■ **WHAT YOU SHOULD DO**
Write out all the data again, exactly as it stands.

■ **SUPPLIED MATERIAL**

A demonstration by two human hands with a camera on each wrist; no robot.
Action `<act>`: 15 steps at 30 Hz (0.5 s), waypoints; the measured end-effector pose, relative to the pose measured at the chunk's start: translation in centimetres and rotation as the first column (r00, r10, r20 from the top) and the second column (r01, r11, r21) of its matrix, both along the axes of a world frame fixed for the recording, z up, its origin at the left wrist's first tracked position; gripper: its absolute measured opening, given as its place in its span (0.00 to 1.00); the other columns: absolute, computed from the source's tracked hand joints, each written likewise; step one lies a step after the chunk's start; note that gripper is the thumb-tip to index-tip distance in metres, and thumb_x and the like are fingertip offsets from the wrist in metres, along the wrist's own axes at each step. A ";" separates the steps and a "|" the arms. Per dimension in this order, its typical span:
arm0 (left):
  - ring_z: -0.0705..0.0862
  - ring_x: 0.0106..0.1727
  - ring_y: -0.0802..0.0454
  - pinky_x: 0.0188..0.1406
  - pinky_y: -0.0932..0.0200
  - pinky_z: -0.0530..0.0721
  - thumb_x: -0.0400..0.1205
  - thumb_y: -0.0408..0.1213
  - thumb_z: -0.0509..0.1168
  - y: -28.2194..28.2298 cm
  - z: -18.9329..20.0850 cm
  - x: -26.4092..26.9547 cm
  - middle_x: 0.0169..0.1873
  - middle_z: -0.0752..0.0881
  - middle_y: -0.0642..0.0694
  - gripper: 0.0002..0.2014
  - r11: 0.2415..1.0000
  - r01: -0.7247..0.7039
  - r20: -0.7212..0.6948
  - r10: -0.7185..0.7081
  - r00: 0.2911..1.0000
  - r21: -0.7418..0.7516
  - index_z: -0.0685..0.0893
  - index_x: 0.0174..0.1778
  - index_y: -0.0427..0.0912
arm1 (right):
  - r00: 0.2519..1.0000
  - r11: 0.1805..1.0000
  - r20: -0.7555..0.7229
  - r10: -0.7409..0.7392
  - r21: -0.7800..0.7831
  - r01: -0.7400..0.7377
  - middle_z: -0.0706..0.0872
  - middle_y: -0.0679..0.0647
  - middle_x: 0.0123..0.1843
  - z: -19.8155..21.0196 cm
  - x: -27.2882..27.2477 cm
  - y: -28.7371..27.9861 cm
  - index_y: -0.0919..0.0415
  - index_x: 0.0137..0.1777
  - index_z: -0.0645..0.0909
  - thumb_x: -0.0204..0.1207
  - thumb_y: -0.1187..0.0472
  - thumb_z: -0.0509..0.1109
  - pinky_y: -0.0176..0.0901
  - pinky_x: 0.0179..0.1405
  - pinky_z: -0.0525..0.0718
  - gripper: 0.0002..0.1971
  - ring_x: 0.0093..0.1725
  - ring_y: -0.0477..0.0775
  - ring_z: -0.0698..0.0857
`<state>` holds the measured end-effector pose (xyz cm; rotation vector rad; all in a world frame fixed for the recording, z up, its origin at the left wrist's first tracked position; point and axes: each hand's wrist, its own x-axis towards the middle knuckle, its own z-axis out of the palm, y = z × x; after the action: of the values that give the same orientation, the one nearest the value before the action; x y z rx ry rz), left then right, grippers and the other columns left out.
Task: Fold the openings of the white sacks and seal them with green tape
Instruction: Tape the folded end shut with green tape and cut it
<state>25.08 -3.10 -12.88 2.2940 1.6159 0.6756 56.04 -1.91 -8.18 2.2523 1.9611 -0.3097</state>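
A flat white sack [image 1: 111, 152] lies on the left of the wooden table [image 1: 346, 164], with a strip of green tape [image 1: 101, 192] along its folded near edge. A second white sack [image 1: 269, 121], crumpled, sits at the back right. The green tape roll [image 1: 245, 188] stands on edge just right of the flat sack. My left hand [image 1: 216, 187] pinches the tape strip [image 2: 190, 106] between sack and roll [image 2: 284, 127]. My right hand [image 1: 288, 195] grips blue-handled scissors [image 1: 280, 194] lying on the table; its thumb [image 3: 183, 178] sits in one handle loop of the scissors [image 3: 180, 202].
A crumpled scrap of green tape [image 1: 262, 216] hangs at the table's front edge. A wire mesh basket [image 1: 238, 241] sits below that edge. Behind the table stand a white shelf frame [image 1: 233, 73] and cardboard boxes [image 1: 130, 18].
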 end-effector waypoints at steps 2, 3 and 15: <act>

■ **WRITTEN ANSWER**
A demonstration by two human hands with a camera on each wrist; no robot.
Action `<act>`: 15 steps at 30 Hz (0.5 s), waypoints; the measured end-effector pose, relative to the pose measured at the chunk's start: translation in centimetres and rotation as the first column (r00, r10, r20 from the top) and the second column (r01, r11, r21) of its matrix, both along the axes of a world frame fixed for the recording, z up, its origin at the left wrist's first tracked position; gripper: its absolute measured opening, given as its place in its span (0.00 to 1.00); the other columns: absolute, computed from the source's tracked hand joints, each written likewise; step one lies a step after the chunk's start; note that gripper is the thumb-tip to index-tip distance in metres, and thumb_x and the like are fingertip offsets from the wrist in metres, along the wrist's own axes at each step. A ";" separates the steps and a "|" the arms. Per dimension in this order, its typical span:
arm0 (left):
  - ring_z: -0.0705..0.0862
  - ring_x: 0.0106..0.1727
  - ring_y: -0.0802..0.0454
  - pinky_x: 0.0188..0.1406
  - pinky_y: -0.0932..0.0200
  - pinky_z: -0.0530..0.0721
  - thumb_x: -0.0400..0.1205
  - thumb_y: -0.0408..0.1213
  - thumb_z: -0.0509..0.1168
  - y: -28.2194..28.2298 cm
  - z: -18.9329..20.0850 cm
  - x: -26.4092..26.9547 cm
  - middle_x: 0.0169..0.1873
  - middle_z: -0.0752..0.0881
  - middle_y: -0.0642..0.0694
  - gripper: 0.0002..0.2014
  - r11: 0.2415..1.0000
  - r01: -0.7247..0.7039
  - r20: -0.7212..0.6948
  - r10: -0.7185..0.7081
  - r00: 0.2911..1.0000
  - r21: -0.7418..0.7516
  - index_z: -0.0685..0.0893
  - index_x: 0.0174..0.1778
  - index_y: -0.0427..0.0912
arm1 (right):
  - r00: 0.2519..1.0000
  - r11: 0.1805..1.0000
  - r20: -0.7555..0.7229
  - r10: -0.7409..0.7392
  - r21: -0.7800..0.7831
  - r01: -0.7400..0.7377
  - middle_z: -0.0706..0.0872
  - middle_y: -0.0679..0.0647
  - middle_x: 0.0123..0.1843
  - z: -19.8155..21.0196 cm
  - x: -27.2882..27.2477 cm
  - y: -28.7371..27.9861 cm
  - index_y: -0.0919..0.0415
  - index_x: 0.0137..0.1777
  - index_z: -0.0645..0.0909
  - thumb_x: -0.0204..0.1207
  - thumb_y: -0.1187..0.0472
  - thumb_z: -0.0509..0.1109
  - pinky_y: -0.0176..0.0901
  - pinky_x: 0.0179..0.1405
  - pinky_z: -0.0525..0.0718
  - gripper: 0.0002..0.1971
  - ring_x: 0.0093..0.1725
  - ring_y: -0.0477..0.0775
  - ring_z: -0.0698..0.0857
`<state>` holds the measured end-effector pose (xyz cm; rotation vector rad; all in a world frame fixed for the recording, z up, its origin at the left wrist's first tracked position; point and axes: each hand's wrist, its own x-axis towards the middle knuckle, its own z-axis out of the palm, y = z × x; after the action: of the values that give the same orientation, the one nearest the value before the action; x y z rx ry rz), left then right, grippers and the other columns left out.
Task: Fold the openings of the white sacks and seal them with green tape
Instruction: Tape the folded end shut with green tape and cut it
<state>25.08 -3.10 -12.88 2.2940 1.6159 0.6756 56.04 -1.91 -8.18 2.2523 1.9611 -0.3097</state>
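A flat white sack [image 1: 111, 152] lies on the left of the wooden table [image 1: 346, 164], with a strip of green tape [image 1: 101, 192] along its folded near edge. A second white sack [image 1: 269, 121], crumpled, sits at the back right. The green tape roll [image 1: 245, 188] stands on edge just right of the flat sack. My left hand [image 1: 216, 187] pinches the tape strip [image 2: 190, 106] between sack and roll [image 2: 284, 127]. My right hand [image 1: 288, 195] grips blue-handled scissors [image 1: 280, 194] lying on the table; its thumb [image 3: 183, 178] sits in one handle loop of the scissors [image 3: 180, 202].
A crumpled scrap of green tape [image 1: 262, 216] hangs at the table's front edge. A wire mesh basket [image 1: 238, 241] sits below that edge. Behind the table stand a white shelf frame [image 1: 233, 73] and cardboard boxes [image 1: 130, 18].
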 end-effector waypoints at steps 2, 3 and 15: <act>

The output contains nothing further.